Exercise prompt: Once you find the line with "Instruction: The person" in the data that follows, repeat it and every line after it exactly, through the line with "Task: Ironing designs".

Given records:
★ ★ ★ ★ ★ ★ ★

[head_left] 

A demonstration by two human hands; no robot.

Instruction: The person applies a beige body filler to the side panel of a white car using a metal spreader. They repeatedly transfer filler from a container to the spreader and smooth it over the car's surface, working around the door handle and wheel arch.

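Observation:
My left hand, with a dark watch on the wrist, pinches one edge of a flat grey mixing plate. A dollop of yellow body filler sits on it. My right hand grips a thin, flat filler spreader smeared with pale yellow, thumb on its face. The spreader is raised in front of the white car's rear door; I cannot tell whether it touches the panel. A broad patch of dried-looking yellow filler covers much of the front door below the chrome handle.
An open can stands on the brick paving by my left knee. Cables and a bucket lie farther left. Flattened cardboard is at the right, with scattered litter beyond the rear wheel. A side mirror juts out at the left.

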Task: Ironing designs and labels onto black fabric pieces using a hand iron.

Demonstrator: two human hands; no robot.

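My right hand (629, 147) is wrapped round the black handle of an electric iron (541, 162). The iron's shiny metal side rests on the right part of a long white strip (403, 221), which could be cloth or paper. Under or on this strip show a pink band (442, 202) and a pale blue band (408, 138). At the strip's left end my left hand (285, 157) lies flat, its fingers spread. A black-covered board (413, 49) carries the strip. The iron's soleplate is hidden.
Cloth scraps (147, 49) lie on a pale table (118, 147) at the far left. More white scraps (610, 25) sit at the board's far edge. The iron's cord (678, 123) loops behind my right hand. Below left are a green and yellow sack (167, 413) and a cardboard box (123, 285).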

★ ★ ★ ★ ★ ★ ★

Solution to this exercise:
Instruction: The person applies a beige body filler to the side panel of a white car using a metal spreader. They repeatedly transfer filler from a container to the spreader and smooth it over the car's surface, working around the door handle and wheel arch.

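Observation:
My left hand, with a dark watch on the wrist, pinches one edge of a flat grey mixing plate. A dollop of yellow body filler sits on it. My right hand grips a thin, flat filler spreader smeared with pale yellow, thumb on its face. The spreader is raised in front of the white car's rear door; I cannot tell whether it touches the panel. A broad patch of dried-looking yellow filler covers much of the front door below the chrome handle.
An open can stands on the brick paving by my left knee. Cables and a bucket lie farther left. Flattened cardboard is at the right, with scattered litter beyond the rear wheel. A side mirror juts out at the left.
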
Task: Ironing designs and labels onto black fabric pieces using a hand iron.

This answer has been written out in full.